Do you know where your variables are? PerlMonks

### Score: Perl 1, Ruby 0

 on Feb 21, 2006 at 04:03 UTC Need Help??

I should have known better, but I experimented with threading in Ruby on Win32. I started with the condition variables example in the Ruby Programming book. A different version of the book, but online, is available here: Ruby Programming

To my detriment, I quickly skimmed through the introduction for the chapter on Threads and Processes. I then quickly created a nifty script that has a controller thread and a worker thread. The controller thread puts tasks on a shared queue.

I was able to whip something together which quickly suited my needs, or, so I thought.

This morning I was thinking, "Wow, this Ruby could be something." Well, I did some more testing and tweaking of my code, and then finally gave the worker thread some real work to do. I am using the worker thread to run Subversion commands such as:
svn update \path\to\tree
svn cleanup \path\to\tree
svn etc ...
[download]
I was slightly surprised when the worker thead running svn update command caused thread starvation and hung all threads.
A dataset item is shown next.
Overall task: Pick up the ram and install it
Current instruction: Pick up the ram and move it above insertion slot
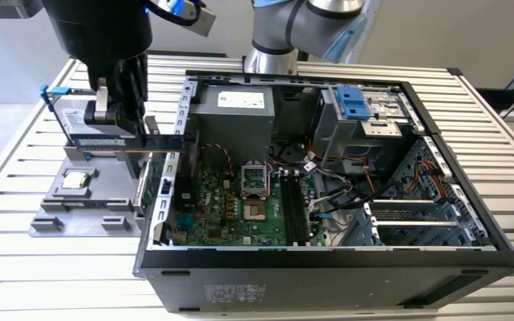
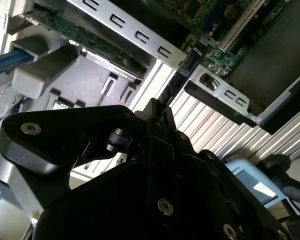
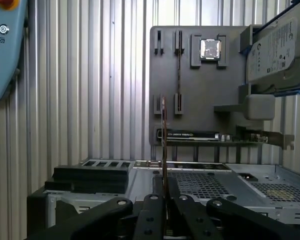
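Observation:
My gripper hangs above the grey parts tray, at the exterior view's left of the open computer case. It is shut on the ram, a thin dark stick that juts from the fingers toward the case wall. In the first wrist view the ram stands edge-on, rising from the gripper. In the second wrist view the ram reaches out from the gripper past the case's edge. The motherboard's long black memory slots lie inside the case.
On the tray sit a silver hard drive in a blue frame and a small square processor chip. A card lies at the tray's edge. A teach pendant rests on the slatted table. The case's metal wall stands close by the ram.

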You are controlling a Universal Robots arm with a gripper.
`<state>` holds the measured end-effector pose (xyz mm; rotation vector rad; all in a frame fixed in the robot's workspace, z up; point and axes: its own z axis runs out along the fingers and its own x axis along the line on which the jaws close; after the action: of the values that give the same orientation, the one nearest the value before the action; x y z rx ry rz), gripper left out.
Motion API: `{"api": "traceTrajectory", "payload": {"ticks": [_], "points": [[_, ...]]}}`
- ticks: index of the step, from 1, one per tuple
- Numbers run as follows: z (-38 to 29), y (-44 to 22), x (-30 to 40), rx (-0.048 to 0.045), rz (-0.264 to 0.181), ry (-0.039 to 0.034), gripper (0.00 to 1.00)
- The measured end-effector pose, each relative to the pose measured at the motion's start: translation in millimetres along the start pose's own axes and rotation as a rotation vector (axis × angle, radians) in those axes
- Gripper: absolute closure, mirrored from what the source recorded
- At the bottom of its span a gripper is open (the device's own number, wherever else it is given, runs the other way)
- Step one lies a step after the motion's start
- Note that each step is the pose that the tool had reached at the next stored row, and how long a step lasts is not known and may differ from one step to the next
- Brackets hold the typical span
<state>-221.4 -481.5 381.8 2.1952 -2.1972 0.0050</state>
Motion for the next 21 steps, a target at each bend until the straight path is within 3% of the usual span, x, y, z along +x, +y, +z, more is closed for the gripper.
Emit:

If only I had read the chapter introduction closely.

I know this is OT for Perl, but I think it illuminates how Perl is a real world language, while Ruby is still somewhat of a pipe dream. By the way, if you know how to work around thread starvation with Ruby and Windows, please let me know. I'd like to get a full preview of Ruby vs. Perl.

I'm also trying Ruby on Rails. I know Perl is as slick as Ruby, but I wish the Perl community made tools easier to install and use. I don't know how many times I had missed opportunities to use Perl about the workplace, but somebody couldn't get Perl and whatever else installed on their box.

Also, if you have any nifty examples of thread pools and/or Subversion Perl utilities, please send them my way. Thanks.

Replies are listed 'Best First'.
Re: Score: Perl 1, Ruby 0
by brian_d_foy (Abbot) on Feb 21, 2006 at 05:52 UTC

Once upon a time, Perl wasn't all that great with threads either. Given any language and a single comparison, we could come to the same conclusion. Every language would be a pipe dream.

However, plenty of people are using Ruby for real work. It exists and you can program with it right now. Indeed, you have. It's not a pipe dream.

If we advocate Perl by putting down other languages, we just look like ignorant jerks. Let's promote Perl by it's merits, not by our failed attempts to use a language which is new to us.

--
brian d foy <brian@stonehenge.com>
Subscribe to The Perl Review
Re: Score: Perl 1, Ruby 0
by BrowserUk (Pope) on Feb 21, 2006 at 07:33 UTC

As pointed out, Ruby's threads aren't kernel threads. The scheduling is done by Ruby itself which means that individual opcodes aren't preempted. As backticks are a single opcode, regardless of what you put in them, the opcode won't return, and therefore can't be preempted until the command has finished.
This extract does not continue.